**Problem details:**
Below are records; copy every line among them that contains the word "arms".

Segment Start: Data for this task

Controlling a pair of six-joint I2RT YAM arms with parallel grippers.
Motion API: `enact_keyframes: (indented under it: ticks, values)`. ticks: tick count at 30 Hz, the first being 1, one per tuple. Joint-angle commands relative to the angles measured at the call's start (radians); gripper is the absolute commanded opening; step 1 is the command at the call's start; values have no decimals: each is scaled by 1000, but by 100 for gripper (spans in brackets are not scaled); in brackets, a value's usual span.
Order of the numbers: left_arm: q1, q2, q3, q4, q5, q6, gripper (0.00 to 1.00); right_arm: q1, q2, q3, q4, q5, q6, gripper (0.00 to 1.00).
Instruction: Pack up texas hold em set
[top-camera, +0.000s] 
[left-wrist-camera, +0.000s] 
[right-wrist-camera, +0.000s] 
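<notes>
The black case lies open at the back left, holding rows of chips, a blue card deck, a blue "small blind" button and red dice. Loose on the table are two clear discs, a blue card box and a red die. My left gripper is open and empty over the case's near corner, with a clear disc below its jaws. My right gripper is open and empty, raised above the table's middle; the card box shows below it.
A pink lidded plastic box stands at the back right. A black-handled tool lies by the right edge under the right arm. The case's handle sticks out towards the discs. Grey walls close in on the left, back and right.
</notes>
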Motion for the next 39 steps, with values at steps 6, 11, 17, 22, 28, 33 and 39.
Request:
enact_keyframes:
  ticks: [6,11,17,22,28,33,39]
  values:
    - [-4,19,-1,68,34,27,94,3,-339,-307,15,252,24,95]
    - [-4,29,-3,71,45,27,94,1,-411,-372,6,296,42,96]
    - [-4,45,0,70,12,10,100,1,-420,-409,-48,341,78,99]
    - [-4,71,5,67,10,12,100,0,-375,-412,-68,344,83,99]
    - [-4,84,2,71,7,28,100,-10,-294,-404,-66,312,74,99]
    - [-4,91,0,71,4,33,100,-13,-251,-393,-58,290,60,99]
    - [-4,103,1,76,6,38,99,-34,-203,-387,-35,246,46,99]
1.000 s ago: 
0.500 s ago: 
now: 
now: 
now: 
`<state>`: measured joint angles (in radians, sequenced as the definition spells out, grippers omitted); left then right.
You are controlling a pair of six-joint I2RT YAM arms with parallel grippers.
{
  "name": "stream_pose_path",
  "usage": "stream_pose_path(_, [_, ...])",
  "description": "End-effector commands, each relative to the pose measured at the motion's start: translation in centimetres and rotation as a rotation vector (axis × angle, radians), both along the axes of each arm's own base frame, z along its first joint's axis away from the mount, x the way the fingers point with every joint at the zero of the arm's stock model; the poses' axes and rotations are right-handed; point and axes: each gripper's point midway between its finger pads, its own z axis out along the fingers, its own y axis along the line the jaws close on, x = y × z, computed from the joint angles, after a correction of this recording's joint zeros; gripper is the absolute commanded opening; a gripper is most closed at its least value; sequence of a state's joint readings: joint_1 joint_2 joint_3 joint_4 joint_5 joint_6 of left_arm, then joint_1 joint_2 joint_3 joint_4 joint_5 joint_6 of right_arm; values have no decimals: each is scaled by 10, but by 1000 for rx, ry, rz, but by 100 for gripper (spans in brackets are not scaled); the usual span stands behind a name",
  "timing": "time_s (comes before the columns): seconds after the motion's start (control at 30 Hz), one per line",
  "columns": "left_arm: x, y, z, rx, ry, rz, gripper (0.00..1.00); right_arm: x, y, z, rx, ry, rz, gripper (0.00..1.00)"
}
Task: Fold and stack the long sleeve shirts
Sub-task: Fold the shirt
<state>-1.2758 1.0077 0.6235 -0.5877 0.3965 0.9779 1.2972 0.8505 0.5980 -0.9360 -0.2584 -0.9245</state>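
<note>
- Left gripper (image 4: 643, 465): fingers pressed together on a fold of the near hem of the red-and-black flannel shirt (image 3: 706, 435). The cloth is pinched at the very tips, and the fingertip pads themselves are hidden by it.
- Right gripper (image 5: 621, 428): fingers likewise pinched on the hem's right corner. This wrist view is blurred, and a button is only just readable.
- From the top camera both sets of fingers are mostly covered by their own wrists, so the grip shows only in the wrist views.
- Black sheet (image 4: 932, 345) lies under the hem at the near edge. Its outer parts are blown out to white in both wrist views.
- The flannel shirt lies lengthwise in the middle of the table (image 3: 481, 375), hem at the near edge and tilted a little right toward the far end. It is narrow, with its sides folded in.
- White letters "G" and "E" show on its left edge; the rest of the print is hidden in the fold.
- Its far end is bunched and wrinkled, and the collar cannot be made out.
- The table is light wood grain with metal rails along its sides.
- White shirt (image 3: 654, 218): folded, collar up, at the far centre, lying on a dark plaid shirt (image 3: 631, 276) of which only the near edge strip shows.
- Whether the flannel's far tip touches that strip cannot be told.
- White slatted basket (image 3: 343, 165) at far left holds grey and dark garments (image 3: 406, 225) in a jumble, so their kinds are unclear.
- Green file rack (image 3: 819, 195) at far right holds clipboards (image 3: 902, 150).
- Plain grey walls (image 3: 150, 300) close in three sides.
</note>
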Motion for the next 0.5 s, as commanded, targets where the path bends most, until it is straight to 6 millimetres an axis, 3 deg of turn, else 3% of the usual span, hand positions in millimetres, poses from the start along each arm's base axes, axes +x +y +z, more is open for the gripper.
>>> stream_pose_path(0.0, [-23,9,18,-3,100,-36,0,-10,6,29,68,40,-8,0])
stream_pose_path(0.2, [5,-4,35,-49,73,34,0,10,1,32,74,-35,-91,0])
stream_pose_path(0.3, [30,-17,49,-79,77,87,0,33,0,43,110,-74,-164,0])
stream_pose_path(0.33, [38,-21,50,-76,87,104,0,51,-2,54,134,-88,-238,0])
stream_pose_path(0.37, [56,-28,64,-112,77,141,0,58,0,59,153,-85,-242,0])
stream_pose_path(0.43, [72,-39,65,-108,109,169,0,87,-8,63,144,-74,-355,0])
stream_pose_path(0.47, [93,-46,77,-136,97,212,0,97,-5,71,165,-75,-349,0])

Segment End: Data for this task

**Response area:**
Controlling a pair of six-joint I2RT YAM arms with parallel grippers.
You are controlling a pair of six-joint I2RT YAM arms with parallel grippers.

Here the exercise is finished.